I started Think Computer Corporation in 1998 as a freshman in high school who wanted something to do other than homework. Not too long after, I encountered my first legal issue: a trademark dispute over my company’s name. It lasted eight years and cost a lot of money to resolve thanks to legal fees. I didn’t really find law—it found me. Ever since then, I’ve had an interest in fixing some of the inefficiencies in the legal system and learned that trying to do anything significant will make the law rear its head. Sixteen years later, Think is still a going concern; along with its sister non-profit, Think Computer Foundation, it runs PlainSite.

Tell me about Plainsite.
PlainSite aims to present the entire legal system to the average user in an understandable manner.
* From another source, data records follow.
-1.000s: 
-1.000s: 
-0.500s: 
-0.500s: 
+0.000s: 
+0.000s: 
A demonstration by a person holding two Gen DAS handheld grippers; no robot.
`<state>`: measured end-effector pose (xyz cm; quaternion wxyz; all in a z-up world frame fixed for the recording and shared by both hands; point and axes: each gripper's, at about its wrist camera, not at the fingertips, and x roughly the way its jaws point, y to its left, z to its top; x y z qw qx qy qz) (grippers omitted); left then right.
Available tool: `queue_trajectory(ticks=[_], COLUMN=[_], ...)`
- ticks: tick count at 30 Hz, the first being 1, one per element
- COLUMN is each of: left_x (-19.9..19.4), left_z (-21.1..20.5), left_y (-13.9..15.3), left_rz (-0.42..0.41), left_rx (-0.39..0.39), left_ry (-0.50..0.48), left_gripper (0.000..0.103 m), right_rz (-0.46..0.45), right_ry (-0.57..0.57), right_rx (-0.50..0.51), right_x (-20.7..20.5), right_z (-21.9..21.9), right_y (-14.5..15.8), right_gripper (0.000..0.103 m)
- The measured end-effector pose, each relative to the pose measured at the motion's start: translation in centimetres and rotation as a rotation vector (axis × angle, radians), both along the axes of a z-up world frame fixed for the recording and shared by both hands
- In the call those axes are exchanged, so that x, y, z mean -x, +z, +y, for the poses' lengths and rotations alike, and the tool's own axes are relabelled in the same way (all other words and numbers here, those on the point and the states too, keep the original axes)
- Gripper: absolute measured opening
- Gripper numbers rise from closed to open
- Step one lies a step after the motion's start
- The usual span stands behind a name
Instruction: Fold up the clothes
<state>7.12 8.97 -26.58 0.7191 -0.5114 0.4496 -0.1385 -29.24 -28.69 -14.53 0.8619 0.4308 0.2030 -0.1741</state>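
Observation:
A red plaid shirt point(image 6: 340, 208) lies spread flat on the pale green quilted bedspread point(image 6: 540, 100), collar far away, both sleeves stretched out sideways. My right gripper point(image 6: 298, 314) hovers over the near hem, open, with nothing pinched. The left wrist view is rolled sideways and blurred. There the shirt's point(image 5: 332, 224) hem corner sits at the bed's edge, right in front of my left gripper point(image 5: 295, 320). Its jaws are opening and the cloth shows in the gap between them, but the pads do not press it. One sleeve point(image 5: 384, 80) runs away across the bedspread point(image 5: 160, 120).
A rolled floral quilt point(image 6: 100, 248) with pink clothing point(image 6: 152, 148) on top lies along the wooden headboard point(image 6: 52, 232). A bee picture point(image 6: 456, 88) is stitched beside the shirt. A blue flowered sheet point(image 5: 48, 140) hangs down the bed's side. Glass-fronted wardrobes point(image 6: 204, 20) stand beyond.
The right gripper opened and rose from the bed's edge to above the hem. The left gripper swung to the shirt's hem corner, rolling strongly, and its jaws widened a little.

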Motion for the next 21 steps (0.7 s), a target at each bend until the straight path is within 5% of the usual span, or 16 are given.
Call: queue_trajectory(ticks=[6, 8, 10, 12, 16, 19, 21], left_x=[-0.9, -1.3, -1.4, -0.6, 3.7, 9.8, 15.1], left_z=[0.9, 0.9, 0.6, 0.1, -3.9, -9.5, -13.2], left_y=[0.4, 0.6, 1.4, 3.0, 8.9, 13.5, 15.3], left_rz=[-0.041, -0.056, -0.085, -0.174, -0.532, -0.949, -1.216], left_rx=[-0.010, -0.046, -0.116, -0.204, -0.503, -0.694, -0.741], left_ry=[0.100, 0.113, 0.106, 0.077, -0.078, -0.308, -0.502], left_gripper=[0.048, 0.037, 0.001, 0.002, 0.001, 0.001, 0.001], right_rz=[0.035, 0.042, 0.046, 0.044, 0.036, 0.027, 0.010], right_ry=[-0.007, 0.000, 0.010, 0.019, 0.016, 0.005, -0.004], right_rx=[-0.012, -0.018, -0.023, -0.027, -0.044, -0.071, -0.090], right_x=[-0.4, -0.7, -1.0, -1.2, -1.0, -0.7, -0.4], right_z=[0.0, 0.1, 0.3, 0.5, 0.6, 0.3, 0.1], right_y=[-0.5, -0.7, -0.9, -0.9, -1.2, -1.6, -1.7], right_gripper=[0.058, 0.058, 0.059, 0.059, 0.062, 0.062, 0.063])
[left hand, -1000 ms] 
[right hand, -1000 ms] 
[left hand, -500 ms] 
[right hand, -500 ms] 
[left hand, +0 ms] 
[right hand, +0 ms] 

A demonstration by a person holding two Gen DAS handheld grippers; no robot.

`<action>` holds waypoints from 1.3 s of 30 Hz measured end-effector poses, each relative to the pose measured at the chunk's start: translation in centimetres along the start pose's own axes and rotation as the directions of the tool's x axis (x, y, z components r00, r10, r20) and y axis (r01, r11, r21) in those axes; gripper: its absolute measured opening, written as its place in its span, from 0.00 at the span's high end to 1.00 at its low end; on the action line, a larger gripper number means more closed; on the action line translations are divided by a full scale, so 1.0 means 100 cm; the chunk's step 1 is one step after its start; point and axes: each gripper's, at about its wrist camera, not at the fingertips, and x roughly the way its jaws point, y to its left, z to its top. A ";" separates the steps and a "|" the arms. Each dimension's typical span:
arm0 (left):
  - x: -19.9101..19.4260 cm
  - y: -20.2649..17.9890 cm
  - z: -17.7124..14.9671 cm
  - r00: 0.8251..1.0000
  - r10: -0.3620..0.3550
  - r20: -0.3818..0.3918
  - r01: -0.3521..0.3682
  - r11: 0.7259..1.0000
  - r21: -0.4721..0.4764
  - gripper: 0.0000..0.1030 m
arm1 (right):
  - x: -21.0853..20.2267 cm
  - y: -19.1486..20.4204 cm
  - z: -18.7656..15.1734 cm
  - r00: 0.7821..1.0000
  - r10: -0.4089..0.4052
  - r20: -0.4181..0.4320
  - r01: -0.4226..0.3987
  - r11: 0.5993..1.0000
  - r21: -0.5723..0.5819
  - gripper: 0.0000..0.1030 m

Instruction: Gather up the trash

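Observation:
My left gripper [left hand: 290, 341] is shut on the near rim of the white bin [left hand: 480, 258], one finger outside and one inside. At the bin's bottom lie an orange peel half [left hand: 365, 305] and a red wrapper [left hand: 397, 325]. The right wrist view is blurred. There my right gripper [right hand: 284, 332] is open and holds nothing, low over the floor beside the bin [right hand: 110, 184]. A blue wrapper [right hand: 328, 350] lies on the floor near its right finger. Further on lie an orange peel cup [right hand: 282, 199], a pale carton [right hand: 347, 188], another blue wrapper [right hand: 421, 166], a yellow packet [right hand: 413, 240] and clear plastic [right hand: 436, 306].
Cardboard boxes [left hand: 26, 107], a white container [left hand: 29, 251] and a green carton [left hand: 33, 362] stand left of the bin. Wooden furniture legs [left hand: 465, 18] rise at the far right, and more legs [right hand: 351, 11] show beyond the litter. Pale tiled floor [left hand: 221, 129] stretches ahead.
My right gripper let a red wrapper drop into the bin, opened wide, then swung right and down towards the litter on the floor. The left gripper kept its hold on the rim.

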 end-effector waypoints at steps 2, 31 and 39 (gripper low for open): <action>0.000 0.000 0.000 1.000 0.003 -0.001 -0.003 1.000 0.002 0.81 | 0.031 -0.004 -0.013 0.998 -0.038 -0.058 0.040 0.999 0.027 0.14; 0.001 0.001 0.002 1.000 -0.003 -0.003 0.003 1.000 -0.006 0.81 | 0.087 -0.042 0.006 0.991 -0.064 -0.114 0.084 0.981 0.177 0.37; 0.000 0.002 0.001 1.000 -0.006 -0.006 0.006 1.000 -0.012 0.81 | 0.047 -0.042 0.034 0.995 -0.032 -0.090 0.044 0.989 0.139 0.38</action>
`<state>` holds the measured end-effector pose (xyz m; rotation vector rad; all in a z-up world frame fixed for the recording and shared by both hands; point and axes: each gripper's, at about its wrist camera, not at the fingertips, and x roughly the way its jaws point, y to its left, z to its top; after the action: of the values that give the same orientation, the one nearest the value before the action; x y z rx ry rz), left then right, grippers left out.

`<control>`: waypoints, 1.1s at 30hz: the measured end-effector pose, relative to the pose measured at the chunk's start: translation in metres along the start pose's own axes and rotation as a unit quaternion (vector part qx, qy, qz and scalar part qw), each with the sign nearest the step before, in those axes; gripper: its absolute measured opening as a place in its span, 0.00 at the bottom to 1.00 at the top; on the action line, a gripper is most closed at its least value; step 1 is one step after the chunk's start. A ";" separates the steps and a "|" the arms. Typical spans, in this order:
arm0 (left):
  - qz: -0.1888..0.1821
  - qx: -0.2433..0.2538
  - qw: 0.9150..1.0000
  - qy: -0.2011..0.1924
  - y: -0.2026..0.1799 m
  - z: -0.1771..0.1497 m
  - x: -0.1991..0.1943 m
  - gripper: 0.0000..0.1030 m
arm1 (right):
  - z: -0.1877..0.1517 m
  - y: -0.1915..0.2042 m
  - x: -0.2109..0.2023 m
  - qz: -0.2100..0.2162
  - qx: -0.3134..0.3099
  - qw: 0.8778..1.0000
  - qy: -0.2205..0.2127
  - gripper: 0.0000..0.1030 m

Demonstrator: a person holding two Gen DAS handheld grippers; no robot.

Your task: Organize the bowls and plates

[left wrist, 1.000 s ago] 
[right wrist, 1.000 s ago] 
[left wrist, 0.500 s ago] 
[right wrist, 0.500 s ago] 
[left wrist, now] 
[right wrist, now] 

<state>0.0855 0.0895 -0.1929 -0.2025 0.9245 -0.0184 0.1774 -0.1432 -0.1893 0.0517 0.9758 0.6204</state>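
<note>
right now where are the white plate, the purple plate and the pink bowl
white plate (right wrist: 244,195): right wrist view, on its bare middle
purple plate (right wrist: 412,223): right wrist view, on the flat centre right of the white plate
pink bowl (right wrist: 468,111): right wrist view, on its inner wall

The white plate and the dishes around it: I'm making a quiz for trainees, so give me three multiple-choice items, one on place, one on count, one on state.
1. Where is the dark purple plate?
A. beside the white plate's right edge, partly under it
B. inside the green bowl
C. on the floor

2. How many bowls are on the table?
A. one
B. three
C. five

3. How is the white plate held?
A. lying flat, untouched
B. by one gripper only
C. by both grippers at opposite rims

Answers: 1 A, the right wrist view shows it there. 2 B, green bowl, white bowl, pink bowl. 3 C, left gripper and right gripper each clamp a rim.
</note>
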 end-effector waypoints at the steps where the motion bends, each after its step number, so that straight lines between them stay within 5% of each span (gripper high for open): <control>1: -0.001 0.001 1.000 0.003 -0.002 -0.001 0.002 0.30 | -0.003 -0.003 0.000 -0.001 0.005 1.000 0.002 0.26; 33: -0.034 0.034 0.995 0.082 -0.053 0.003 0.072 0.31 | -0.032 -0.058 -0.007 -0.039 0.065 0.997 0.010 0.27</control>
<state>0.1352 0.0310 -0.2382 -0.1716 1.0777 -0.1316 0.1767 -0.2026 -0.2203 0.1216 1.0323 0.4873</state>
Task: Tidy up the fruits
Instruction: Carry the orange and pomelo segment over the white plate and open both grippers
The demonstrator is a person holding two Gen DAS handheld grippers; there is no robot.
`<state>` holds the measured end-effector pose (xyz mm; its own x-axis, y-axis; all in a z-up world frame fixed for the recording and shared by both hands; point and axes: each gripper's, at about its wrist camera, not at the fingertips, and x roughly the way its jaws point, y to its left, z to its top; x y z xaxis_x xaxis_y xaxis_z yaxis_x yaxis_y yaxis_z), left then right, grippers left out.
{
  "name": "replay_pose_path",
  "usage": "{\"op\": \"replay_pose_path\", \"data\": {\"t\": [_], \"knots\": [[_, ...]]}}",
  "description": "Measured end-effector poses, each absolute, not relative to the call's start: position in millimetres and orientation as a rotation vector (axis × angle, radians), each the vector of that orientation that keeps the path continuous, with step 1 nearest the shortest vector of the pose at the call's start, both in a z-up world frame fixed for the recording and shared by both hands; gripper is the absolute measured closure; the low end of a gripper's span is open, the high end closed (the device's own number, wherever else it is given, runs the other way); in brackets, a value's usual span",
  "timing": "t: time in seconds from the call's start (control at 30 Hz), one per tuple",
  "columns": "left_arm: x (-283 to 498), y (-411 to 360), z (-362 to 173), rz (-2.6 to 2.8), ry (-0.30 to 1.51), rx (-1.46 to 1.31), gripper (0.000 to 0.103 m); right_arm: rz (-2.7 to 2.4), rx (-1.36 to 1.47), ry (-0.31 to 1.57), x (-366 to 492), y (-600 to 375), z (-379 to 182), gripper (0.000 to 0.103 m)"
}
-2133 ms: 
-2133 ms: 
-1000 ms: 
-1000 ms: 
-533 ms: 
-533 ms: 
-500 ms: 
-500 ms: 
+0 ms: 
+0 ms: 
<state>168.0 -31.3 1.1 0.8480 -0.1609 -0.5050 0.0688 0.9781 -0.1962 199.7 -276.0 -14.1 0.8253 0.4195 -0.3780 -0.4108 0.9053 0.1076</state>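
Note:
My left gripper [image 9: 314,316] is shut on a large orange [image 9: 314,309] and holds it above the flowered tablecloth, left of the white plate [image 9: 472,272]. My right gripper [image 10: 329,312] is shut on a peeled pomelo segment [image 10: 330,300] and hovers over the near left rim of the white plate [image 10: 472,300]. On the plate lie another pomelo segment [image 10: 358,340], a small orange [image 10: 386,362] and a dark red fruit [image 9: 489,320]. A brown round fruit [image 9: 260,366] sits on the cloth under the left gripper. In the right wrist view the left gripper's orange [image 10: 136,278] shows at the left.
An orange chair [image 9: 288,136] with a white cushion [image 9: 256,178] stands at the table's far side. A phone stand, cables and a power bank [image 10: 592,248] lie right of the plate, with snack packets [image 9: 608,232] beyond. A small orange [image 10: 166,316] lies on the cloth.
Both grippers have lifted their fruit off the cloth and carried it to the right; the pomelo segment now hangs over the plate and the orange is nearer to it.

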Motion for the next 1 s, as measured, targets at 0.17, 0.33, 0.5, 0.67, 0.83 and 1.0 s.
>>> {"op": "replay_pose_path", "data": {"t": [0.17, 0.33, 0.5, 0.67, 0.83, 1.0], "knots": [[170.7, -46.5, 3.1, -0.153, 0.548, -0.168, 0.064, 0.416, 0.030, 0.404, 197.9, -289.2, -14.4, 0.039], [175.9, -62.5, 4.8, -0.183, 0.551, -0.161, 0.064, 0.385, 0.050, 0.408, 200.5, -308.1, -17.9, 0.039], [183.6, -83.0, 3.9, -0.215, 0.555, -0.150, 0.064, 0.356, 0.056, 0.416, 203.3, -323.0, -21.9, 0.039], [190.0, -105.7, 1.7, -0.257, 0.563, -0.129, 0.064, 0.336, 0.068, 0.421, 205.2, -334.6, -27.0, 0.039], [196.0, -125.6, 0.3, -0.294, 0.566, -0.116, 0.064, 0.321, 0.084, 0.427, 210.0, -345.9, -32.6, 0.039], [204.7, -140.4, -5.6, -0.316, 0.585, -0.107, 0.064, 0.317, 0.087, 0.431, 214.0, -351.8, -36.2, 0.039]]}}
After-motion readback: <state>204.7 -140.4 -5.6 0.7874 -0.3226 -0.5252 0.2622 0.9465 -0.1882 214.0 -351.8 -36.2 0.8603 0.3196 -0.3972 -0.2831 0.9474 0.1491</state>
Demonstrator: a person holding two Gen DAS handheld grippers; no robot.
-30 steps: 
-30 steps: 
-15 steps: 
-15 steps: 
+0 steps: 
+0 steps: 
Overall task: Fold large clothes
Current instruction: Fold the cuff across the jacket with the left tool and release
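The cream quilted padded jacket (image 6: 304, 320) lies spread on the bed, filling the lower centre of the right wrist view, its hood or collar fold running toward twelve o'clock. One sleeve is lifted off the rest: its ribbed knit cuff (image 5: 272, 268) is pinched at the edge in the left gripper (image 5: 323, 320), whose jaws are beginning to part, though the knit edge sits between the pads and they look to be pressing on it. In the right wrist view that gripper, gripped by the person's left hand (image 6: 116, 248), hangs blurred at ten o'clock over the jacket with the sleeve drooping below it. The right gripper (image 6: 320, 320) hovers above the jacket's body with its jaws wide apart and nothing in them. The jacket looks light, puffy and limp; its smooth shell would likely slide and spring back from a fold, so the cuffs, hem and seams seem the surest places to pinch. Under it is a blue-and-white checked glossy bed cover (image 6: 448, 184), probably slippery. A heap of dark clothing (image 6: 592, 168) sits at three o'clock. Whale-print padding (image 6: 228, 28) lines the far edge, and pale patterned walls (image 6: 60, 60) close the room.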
That’s no small task—our legal system in the United States is a byzantine labyrinth that has been shrouded in secrecy for decades by the legal profession. It’s a peculiar kind of secrecy, however, because much of the information is actually available to the public but hidden in plain sight—it’s extremely difficult to know where to look in order to connect the dots. PlainSite now has information about 100 million docket entries in almost 6 million case dockets spanning federal and state courts and agencies; 2.5 million patent applications (and growing); 5 million companies, non-profits, government agencies and law firms; over 1 million lawyers; almost 500,000 sections of laws and regulations; over 25,000 judges and examiners, and plenty of other interesting data. And much like a search engine, there’s just one box on the home page where you can go and find what you’re looking for.  Every day approximately 3,000 individuals use PlainSite to access court case dockets and documents, look up corporate profiles, investigate intellectual property assignments, research and annotate federal and state laws, learn about political donations, and view profiles for judges, lawyers and law firms, among other features.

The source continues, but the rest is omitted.